• **Directions**
Could you find each line of the data below that contains the word "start" and copy those lines?

• **Task inputs**
---------------

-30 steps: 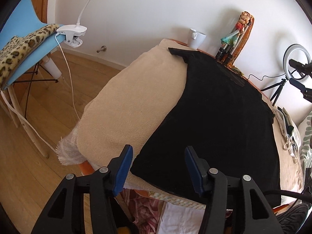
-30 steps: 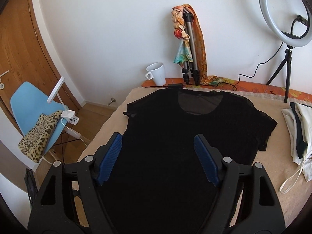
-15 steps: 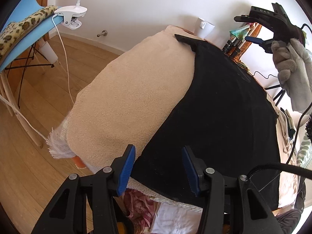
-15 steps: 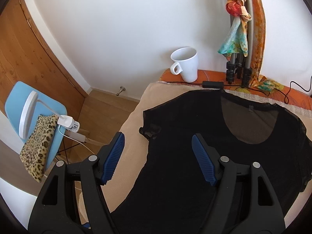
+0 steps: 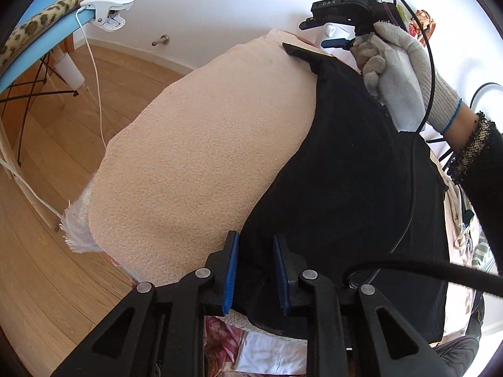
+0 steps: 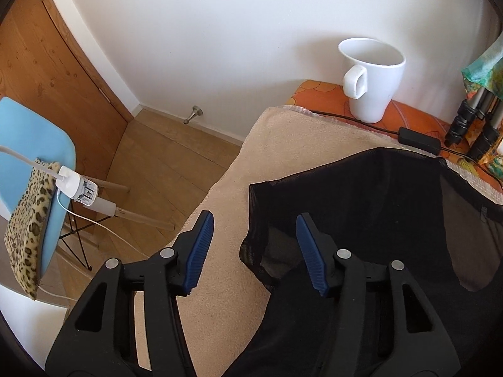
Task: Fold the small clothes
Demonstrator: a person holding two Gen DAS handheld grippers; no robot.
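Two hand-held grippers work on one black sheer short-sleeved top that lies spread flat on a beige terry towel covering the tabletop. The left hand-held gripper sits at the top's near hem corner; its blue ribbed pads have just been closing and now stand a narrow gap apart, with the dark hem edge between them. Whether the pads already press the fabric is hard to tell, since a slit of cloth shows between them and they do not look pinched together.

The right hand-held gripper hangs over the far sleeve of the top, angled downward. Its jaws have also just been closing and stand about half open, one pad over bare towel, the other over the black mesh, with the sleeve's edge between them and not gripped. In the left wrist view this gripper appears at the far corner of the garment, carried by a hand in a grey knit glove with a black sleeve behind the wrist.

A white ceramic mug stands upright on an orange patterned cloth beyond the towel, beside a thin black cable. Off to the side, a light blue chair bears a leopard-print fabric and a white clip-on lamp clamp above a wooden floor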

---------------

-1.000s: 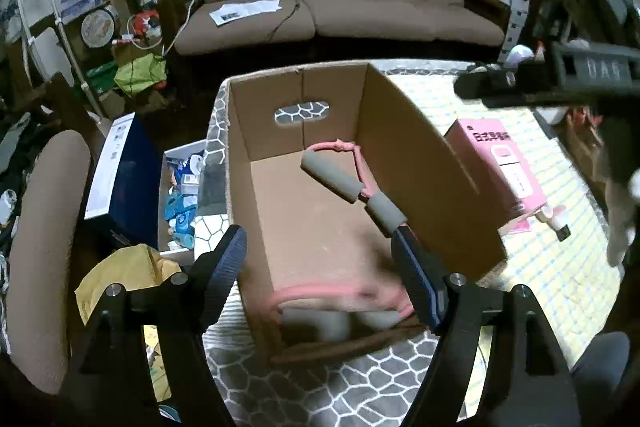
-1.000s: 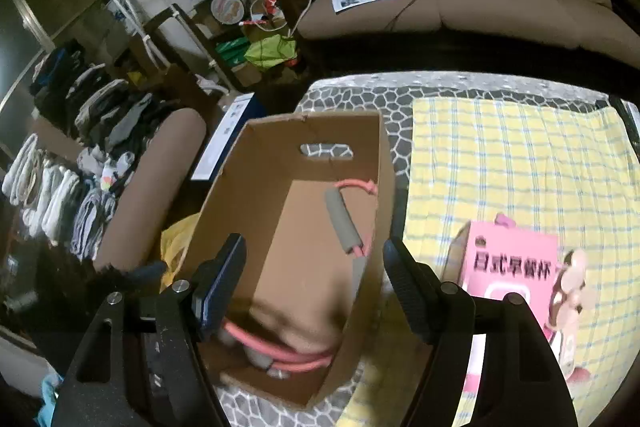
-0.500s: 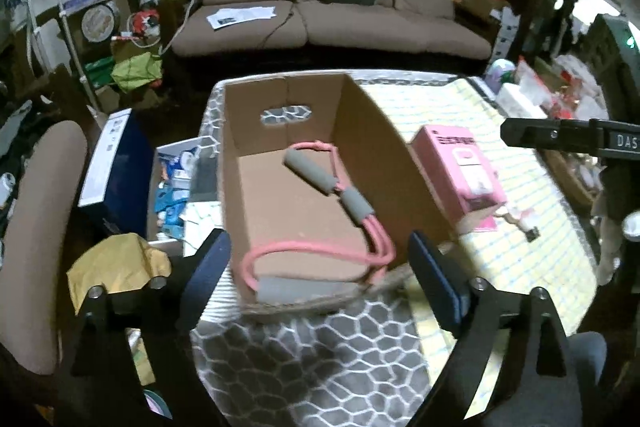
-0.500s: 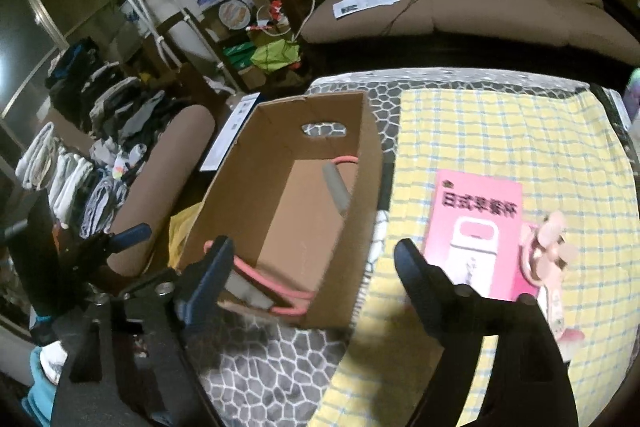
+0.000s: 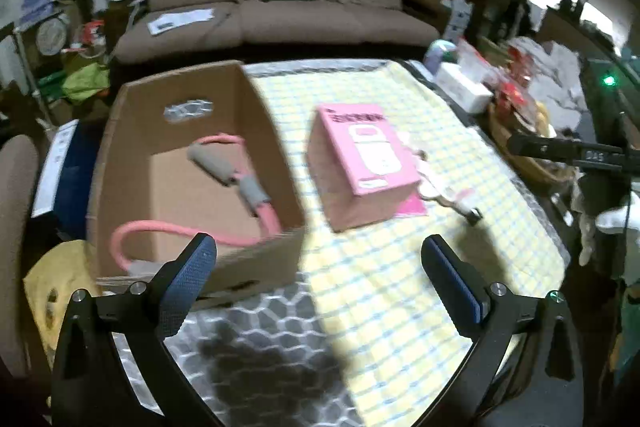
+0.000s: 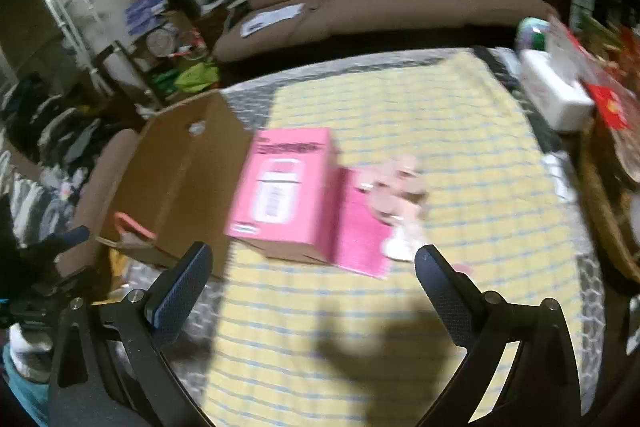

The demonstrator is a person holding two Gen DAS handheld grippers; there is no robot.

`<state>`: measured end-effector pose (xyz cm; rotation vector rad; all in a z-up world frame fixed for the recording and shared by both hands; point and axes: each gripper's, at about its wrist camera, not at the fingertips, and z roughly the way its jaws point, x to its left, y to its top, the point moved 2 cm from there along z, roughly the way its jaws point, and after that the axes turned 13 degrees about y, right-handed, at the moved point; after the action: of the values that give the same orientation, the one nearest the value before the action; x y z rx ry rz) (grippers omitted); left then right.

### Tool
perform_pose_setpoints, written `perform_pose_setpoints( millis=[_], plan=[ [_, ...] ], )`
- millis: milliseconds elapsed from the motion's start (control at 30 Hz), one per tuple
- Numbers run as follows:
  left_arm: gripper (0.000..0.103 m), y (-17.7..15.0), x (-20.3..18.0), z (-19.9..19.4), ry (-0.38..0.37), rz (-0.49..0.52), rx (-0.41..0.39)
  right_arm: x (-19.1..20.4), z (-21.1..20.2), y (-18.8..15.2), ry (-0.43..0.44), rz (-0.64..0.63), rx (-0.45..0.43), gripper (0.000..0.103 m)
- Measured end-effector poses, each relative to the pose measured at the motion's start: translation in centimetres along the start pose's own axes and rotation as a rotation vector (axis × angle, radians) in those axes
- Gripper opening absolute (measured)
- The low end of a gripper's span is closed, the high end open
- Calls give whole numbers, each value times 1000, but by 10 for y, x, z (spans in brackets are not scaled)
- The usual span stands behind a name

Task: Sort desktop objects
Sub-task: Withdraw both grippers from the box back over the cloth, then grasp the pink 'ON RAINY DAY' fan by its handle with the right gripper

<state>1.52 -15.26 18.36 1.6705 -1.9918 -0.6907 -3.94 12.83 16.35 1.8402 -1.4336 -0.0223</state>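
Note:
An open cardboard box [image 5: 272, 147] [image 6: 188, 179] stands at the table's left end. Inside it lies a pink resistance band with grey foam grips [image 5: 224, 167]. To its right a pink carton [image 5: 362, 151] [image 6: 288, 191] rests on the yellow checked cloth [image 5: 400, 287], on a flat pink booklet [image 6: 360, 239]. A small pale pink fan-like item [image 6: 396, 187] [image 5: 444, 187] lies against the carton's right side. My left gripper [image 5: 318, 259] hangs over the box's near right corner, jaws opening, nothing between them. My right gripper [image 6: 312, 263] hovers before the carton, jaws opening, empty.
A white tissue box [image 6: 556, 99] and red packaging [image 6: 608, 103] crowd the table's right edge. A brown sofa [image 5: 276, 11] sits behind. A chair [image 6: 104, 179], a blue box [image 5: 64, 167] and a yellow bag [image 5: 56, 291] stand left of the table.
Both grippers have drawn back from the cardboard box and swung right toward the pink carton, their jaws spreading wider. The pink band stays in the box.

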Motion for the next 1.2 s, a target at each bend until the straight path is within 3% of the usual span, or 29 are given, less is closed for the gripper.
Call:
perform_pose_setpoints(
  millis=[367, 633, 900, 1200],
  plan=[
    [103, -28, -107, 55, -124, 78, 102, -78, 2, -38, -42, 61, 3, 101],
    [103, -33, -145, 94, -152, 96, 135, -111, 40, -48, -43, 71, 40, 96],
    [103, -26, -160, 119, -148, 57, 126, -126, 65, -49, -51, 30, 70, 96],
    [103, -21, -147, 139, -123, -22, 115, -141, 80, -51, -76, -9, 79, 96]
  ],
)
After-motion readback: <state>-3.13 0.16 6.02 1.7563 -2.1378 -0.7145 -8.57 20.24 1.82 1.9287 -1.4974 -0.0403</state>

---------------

• **Result**
- millis: milliseconds elapsed from the motion's start (control at 30 Hz), one per tuple
- Measured end-effector poses, each relative to the pose measured at the motion's start: translation in centimetres along the start pose's own axes and rotation as a rotation vector (axis × angle, radians) in those axes

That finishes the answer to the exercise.